§ **EXERCISE OBJECTIVE**: Retype the entries. Match them exactly.
++++ GIVEN RECORDS
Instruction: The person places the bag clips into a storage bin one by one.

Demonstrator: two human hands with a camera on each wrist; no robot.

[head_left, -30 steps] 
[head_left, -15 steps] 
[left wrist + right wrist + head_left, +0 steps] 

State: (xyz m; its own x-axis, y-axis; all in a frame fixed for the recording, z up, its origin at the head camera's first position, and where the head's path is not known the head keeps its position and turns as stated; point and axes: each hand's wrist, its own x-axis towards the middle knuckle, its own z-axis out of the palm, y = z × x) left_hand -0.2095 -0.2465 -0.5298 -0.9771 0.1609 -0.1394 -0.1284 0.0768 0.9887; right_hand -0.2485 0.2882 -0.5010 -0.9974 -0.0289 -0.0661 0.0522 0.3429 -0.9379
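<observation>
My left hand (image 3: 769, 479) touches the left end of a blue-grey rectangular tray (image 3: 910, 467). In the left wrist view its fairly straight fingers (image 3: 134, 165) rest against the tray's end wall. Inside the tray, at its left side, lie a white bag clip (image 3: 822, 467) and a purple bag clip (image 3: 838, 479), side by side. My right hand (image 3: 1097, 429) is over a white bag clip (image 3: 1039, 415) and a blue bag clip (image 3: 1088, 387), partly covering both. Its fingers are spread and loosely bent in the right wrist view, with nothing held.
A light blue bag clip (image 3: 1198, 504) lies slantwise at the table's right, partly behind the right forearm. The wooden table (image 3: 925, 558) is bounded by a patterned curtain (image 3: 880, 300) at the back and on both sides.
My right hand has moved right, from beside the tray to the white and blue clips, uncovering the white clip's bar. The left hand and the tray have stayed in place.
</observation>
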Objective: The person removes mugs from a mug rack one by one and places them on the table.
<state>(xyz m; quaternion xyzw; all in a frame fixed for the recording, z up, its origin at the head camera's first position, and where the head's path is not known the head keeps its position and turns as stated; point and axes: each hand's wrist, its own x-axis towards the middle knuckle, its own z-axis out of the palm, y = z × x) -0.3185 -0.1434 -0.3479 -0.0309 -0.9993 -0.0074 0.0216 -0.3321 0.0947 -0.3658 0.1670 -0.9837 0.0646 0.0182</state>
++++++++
§ **SOLUTION**:
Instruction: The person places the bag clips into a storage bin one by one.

Demonstrator: two human hands with a camera on each wrist; no robot.

[head_left, -30 steps] 
[head_left, -15 steps] 
[left wrist + right wrist + head_left, +0 steps] 

State: (xyz m; its own x-axis, y-axis; all in a frame fixed for the recording, z up, its origin at the head camera's first position, and where the head's path is not known the head keeps its position and turns as stated; point and axes: each hand's wrist, its own x-axis towards the middle knuckle, its own z-axis out of the palm, y = z × x) left_hand -0.2095 -0.2465 -0.5298 -0.9771 0.1609 -0.1394 -0.1284 0.0768 0.9887; right_hand -0.2485 0.2882 -0.5010 -0.9974 -0.0289 -0.0661 0.0522 0.3429 -0.9379
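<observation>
My left hand (image 3: 769, 479) touches the left end of a blue-grey rectangular tray (image 3: 910, 467). In the left wrist view its fairly straight fingers (image 3: 134, 165) rest against the tray's end wall. Inside the tray, at its left side, lie a white bag clip (image 3: 822, 467) and a purple bag clip (image 3: 838, 479), side by side. My right hand (image 3: 1097, 429) is over a white bag clip (image 3: 1039, 415) and a blue bag clip (image 3: 1088, 387), partly covering both. Its fingers are spread and loosely bent in the right wrist view, with nothing held.
A light blue bag clip (image 3: 1198, 504) lies slantwise at the table's right, partly behind the right forearm. The wooden table (image 3: 925, 558) is bounded by a patterned curtain (image 3: 880, 300) at the back and on both sides.
My right hand has moved right, from beside the tray to the white and blue clips, uncovering the white clip's bar. The left hand and the tray have stayed in place.
</observation>
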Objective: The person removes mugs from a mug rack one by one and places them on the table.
<state>(xyz m; quaternion xyzw; all in a frame fixed for the recording, z up, its origin at the head camera's first position, and where the head's path is not known the head keeps its position and turns as stated; point and axes: each hand's wrist, its own x-axis towards the middle knuckle, its own z-axis out of the palm, y = z × x) -0.3185 -0.1434 -0.3479 -0.0309 -0.9993 -0.0074 0.0216 -0.3321 0.0947 -0.3658 0.1670 -0.9837 0.0646 0.0182</state>

There is nothing further to this exercise.